**TASK OBJECTIVE:** The answer is the complete listing below, written out again exactly.
——
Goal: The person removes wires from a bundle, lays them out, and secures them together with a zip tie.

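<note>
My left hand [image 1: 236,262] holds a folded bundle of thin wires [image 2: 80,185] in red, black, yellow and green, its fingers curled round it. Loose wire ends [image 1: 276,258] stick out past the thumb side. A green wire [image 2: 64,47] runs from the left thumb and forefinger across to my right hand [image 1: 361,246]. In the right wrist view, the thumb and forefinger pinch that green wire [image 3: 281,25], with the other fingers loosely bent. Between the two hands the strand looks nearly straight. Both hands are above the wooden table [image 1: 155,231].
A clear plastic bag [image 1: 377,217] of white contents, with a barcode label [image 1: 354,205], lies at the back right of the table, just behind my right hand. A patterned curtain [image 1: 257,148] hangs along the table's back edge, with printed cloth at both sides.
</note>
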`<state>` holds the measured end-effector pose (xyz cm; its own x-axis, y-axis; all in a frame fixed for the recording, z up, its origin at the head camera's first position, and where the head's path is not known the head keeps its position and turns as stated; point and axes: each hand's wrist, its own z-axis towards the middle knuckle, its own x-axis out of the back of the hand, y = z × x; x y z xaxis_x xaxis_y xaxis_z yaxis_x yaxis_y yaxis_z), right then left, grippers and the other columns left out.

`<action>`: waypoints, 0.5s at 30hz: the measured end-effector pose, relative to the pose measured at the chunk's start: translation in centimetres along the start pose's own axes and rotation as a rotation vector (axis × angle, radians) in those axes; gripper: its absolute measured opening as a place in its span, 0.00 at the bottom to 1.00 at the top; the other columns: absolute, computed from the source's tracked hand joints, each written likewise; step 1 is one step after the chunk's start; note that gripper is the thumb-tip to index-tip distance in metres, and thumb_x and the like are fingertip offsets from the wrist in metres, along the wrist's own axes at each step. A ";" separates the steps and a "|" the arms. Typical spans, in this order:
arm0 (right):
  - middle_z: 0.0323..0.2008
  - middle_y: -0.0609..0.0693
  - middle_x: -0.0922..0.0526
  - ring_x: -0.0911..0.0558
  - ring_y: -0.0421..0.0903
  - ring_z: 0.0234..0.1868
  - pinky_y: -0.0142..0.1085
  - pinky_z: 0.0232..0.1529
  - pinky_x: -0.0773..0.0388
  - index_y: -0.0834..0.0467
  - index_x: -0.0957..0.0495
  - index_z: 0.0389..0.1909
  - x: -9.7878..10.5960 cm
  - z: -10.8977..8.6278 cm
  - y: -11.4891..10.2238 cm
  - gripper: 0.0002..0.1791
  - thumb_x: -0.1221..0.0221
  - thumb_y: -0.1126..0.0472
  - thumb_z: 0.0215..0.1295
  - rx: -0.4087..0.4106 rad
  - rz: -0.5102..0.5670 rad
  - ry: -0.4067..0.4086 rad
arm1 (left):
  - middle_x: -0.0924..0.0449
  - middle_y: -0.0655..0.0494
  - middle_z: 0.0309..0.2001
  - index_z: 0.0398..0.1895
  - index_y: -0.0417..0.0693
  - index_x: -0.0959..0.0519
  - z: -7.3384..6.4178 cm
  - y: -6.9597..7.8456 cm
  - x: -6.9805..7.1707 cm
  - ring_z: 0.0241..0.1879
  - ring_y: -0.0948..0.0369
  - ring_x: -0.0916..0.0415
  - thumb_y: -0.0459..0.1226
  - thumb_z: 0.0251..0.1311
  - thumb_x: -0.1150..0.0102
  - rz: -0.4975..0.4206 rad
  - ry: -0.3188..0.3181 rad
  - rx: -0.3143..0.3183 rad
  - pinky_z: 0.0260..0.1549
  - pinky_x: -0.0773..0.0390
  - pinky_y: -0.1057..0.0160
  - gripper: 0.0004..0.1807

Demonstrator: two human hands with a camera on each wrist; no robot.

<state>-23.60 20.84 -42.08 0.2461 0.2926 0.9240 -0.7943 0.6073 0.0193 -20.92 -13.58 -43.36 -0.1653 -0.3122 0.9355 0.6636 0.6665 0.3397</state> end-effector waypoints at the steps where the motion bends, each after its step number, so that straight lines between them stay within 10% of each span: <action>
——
**EXPECTED ANSWER:**
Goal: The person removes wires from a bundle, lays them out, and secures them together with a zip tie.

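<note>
My left hand [image 1: 236,262] holds a folded bundle of thin wires [image 2: 80,185] in red, black, yellow and green, its fingers curled round it. Loose wire ends [image 1: 276,258] stick out past the thumb side. A green wire [image 2: 64,47] runs from the left thumb and forefinger across to my right hand [image 1: 361,246]. In the right wrist view, the thumb and forefinger pinch that green wire [image 3: 281,25], with the other fingers loosely bent. Between the two hands the strand looks nearly straight. Both hands are above the wooden table [image 1: 155,231].
A clear plastic bag [image 1: 377,217] of white contents, with a barcode label [image 1: 354,205], lies at the back right of the table, just behind my right hand. A patterned curtain [image 1: 257,148] hangs along the table's back edge, with printed cloth at both sides.
</note>
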`<state>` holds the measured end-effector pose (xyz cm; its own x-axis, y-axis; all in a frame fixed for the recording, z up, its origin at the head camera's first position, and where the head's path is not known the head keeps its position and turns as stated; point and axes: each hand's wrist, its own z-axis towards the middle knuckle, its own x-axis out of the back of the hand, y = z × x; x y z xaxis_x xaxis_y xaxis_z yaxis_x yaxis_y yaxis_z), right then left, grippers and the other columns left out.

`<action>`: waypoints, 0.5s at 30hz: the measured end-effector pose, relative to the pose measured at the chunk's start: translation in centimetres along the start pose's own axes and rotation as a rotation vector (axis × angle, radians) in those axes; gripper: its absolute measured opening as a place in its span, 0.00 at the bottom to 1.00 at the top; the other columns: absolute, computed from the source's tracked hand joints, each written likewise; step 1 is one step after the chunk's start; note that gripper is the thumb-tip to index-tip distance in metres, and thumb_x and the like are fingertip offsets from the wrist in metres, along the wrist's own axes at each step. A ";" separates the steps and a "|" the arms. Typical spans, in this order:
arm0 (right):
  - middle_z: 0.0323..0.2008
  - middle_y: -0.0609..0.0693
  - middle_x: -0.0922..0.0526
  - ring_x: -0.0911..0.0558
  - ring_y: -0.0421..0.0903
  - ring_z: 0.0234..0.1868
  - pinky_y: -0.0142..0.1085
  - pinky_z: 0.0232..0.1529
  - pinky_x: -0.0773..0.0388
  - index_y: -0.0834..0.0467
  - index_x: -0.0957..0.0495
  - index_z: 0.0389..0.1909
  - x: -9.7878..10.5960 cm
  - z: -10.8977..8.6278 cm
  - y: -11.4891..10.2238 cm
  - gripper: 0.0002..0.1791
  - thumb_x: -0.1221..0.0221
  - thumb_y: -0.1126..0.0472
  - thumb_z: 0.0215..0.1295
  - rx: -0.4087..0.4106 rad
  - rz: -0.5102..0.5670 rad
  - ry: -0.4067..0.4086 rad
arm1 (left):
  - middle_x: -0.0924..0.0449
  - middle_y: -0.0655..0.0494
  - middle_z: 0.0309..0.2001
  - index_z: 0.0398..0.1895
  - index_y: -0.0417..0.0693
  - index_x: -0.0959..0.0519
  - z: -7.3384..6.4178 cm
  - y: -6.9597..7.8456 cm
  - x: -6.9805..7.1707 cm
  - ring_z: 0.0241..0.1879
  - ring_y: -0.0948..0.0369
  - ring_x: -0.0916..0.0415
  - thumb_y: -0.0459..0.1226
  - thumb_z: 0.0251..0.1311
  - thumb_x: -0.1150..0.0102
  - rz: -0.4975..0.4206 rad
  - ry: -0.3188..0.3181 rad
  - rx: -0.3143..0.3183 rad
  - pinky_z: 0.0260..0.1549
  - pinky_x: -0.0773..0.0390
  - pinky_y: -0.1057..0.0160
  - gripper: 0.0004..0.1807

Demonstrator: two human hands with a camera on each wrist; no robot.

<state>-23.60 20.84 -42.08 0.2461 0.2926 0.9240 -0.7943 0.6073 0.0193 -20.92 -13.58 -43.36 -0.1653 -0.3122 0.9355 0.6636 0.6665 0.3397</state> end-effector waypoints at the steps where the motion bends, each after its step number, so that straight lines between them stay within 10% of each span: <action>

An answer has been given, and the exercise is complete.